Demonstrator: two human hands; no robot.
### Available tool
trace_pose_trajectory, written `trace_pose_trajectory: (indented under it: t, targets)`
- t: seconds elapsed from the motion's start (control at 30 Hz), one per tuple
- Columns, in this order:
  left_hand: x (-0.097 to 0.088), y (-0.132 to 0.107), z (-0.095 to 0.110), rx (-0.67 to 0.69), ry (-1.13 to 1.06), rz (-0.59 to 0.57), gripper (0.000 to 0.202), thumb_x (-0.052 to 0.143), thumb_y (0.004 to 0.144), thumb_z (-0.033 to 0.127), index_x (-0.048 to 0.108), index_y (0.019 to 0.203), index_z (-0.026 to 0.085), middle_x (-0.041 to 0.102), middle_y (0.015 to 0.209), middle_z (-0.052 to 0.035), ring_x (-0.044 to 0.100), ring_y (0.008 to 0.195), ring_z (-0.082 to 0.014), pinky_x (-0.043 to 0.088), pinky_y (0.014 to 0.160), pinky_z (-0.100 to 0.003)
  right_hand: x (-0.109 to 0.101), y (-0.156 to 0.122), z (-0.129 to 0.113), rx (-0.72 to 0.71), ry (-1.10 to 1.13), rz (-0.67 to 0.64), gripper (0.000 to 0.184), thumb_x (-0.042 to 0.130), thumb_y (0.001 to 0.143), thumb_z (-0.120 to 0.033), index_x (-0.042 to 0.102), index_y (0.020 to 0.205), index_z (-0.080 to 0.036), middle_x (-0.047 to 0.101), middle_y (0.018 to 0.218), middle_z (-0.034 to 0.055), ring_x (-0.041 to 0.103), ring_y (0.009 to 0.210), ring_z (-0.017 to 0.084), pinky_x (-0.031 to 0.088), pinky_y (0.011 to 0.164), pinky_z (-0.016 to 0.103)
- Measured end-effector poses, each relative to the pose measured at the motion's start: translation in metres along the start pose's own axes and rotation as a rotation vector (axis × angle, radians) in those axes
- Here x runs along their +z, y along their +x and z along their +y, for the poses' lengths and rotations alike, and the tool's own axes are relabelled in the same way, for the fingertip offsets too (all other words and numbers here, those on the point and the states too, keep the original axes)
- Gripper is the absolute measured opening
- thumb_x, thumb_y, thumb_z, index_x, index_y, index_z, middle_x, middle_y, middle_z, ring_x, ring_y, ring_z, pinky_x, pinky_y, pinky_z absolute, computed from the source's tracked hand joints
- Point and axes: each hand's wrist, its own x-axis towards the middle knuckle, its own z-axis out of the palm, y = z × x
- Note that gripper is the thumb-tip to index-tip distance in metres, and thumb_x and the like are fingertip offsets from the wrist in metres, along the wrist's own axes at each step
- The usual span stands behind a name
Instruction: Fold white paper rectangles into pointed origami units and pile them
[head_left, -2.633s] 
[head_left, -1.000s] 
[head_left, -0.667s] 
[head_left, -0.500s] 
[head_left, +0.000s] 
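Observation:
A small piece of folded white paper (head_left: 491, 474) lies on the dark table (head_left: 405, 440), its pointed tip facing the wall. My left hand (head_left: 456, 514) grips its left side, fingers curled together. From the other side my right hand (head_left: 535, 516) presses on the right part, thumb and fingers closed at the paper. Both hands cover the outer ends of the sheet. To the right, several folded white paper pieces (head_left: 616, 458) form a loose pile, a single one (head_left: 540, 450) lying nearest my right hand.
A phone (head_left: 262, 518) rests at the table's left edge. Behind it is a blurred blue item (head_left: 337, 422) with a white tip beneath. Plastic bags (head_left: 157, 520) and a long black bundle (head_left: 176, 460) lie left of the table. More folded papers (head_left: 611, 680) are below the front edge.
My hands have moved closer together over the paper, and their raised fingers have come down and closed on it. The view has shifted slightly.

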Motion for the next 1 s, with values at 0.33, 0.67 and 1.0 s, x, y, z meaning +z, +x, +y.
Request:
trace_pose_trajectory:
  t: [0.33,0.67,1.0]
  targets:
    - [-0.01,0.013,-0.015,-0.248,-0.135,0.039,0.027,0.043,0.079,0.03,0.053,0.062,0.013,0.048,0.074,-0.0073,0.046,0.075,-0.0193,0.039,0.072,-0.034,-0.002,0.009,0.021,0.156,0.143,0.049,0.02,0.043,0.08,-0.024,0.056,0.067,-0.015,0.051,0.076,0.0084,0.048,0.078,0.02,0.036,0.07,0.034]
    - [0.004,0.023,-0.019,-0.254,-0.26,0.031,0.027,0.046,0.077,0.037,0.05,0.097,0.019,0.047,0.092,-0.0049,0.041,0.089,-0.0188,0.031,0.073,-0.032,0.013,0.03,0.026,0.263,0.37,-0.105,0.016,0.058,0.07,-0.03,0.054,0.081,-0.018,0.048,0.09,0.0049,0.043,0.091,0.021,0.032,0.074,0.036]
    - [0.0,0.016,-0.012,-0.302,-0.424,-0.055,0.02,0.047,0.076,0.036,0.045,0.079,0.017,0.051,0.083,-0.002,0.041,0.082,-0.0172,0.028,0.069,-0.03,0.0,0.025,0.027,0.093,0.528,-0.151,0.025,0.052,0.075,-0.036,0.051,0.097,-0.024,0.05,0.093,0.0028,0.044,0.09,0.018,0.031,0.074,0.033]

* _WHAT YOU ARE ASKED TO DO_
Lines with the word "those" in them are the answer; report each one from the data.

* _RESPONSE AREA_
- Measured end-effector poses, each relative to the pose measured at the motion's start: translation in metres along the start pose's own axes and rotation as a rotation vector (axis × angle, radians) in those axes
- Here x runs along their +z, y along their +x and z along their +y, for the poses' lengths and rotations alike, and the tool's own axes are relabelled in the same way, for the fingertip offsets too (all other words and numbers here, those on the point and the states too, keep the original axes)

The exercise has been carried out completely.